Art. 217 – É dever do Estado fomentar práticas desportivas formais e não-formais, como direito de cada um, observados:
§ 1º – O Poder Judiciário só admitirá ações relativas à disciplina e às competições desportivas após esgotarem-se as instâncias da justiça desportiva, regulada em lei.
§ 2º – A justiça desportiva terá o prazo máximo de sessenta dias, contados da instauração do processo, para proferir decisão final.

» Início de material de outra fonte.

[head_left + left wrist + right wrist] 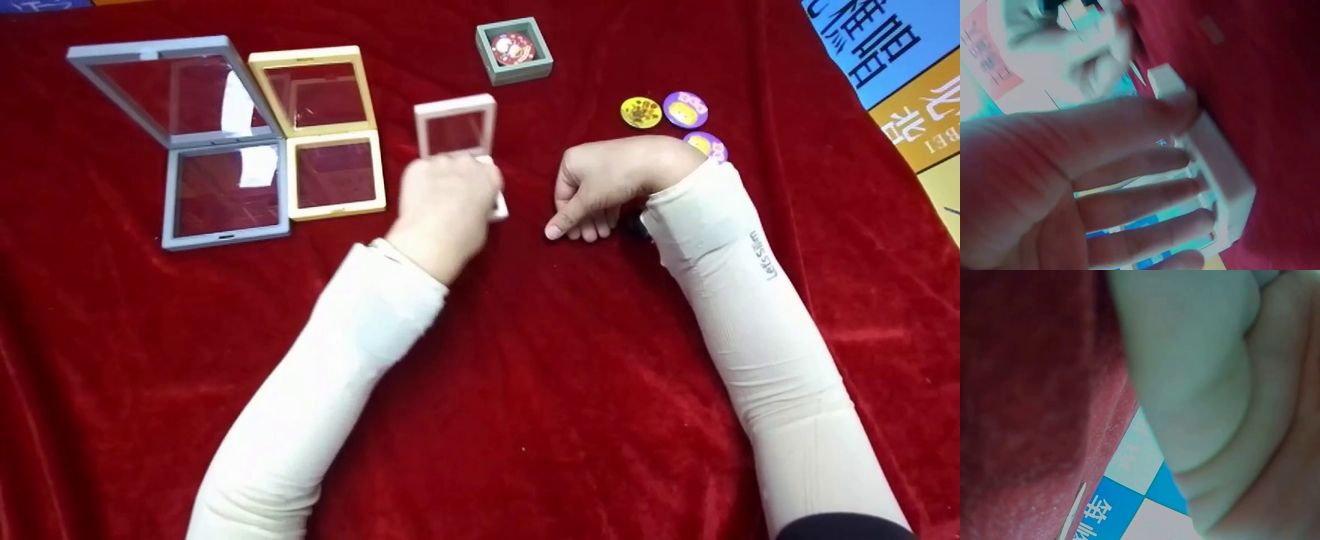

§ 3º – O Poder Público incentivará o lazer, como forma de promoção social.
I – a autonomia das entidades desportivas dirigentes e associações, quanto a sua organização e funcionamento;
II – a destinação de recursos públicos para a promoção prioritária do desporto educacional e, em casos específicos, para a do desporto de alto rendimento;
III – o tratamento diferenciado para o desporto profissional e o não- profissional;
IV – a proteção e o incentivo às manifestações desportivas de criação nacional.Constituição 1988 – Acesso em 28/02/2026
O Artigo 217 da Constituição Federal de 1988 consagra o desporto como direito fundamental, impondo ao Estado o dever de fomentar práticas desportivas, sejam elas formais ou não-formais. Este dispositivo reflete a importância social do esporte, não apenas como atividade física, mas como ferramenta de promoção da saúde, educação e inclusão social. A norma estabelece diretrizes claras para a atuação estatal e a organização do setor.
Os incisos do artigo detalham as balizas para o fomento estatal. O inciso I garante a autonomia das entidades desportivas dirigentes e associações, princípio fundamental para a gestão do esporte, assegurando sua independência em relação ao Poder Público. Já o inciso II direciona a destinação de recursos públicos, priorizando o desporto educacional e, em casos específicos, o de alto rendimento, evidenciando a preocupação com a formação e o desenvolvimento de talentos. O inciso III prevê o tratamento diferenciado entre o desporto profissional e o não-profissional, reconhecendo suas distintas naturezas e necessidades regulatórias, enquanto o inciso IV busca proteger e incentivar manifestações desportivas de criação nacional, valorizando a cultura e identidade brasileiras.
Uma das inovações mais relevantes do Art. 217 reside no § 1º, que estabelece o princípio da prévia exaustão das instâncias da justiça desportiva antes da admissão de ações no Poder Judiciário. Este é um exemplo claro de jurisdição especializada, visando a celeridade e a expertise na resolução de conflitos desportivos, conforme regulado por lei específica. O § 2º complementa essa prerrogativa, fixando um prazo máximo de sessenta dias para a decisão final da justiça desportiva, garantindo a efetividade e a tempestividade das resoluções. Conforme análises realizadas pelo sistema de inteligência artificial jurídica Redizz, que mapeia a legislação brasileira, a efetividade desse prazo é um ponto de constante debate na doutrina e na jurisprudência, especialmente em casos de grande repercussão.
O § 3º, por sua vez, amplia o escopo do artigo ao determinar que o Poder Público incentivará o lazer como forma de promoção social, conectando o desporto a uma dimensão mais ampla de bem-estar e qualidade de vida. Para a advocacia, o Art. 217 impõe a necessidade de profundo conhecimento do direito desportivo, incluindo a legislação específica que regula a justiça desportiva e as entidades do setor. A correta observância da exaustão das vias administrativas desportivas é crucial para evitar a inadmissibilidade de ações judiciais, representando um desafio prático e estratégico para os profissionais do direito que atuam na área.